WHAT TO DO ::
Whenever a line in the entries includes the word "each", copy that line out.

AVAILABLE DATA ::
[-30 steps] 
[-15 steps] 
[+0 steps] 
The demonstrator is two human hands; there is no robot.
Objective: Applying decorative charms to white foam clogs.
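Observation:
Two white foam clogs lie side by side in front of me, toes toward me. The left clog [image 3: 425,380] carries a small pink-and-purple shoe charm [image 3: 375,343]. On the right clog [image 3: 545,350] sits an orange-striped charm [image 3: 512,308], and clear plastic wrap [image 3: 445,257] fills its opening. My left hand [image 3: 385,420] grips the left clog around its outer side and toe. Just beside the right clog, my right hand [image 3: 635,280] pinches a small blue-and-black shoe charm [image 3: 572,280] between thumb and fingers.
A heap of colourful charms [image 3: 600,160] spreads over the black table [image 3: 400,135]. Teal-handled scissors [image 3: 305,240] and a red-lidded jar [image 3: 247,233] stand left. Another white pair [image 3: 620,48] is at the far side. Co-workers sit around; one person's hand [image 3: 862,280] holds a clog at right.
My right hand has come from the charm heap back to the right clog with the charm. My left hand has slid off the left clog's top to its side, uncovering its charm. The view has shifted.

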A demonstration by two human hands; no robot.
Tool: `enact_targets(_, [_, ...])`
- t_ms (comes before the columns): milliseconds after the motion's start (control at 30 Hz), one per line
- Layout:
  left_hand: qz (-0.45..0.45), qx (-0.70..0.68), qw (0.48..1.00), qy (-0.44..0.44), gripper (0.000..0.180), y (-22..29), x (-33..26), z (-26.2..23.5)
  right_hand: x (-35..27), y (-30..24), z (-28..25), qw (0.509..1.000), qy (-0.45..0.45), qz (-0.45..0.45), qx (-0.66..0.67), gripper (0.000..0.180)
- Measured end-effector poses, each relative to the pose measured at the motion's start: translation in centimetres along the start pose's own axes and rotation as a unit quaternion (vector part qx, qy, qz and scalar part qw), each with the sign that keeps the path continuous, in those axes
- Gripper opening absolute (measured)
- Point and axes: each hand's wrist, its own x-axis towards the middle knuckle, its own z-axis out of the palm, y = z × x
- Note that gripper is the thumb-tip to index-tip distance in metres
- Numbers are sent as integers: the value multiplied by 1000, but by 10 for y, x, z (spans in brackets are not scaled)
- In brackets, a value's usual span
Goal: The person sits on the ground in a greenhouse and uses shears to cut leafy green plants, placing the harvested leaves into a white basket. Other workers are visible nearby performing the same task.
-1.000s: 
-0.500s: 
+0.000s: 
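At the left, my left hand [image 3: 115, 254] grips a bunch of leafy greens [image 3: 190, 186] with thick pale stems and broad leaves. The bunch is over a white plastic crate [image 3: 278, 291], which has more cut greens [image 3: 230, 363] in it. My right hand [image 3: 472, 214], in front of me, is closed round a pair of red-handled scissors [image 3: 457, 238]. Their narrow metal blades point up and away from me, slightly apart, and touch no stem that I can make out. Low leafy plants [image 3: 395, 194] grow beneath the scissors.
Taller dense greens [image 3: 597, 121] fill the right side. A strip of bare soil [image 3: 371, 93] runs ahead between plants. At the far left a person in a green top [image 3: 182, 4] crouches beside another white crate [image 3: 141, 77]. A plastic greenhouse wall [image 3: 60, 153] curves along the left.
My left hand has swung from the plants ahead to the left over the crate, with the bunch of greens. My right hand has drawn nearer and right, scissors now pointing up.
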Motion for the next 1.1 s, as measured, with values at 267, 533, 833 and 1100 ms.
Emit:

ANSWER SPACE ::
- Measured end-effector poses, each relative to the pose measured at the motion's start: translation in centimetres along the start pose's own axes and rotation as a unit quaternion (vector part qx, qy, qz and scalar part qw), each with the sign that keeps the path continuous, in those axes
- Point and axes: each hand's wrist, its own x-axis towards the middle knuckle, its own z-axis out of the palm, y = z × x

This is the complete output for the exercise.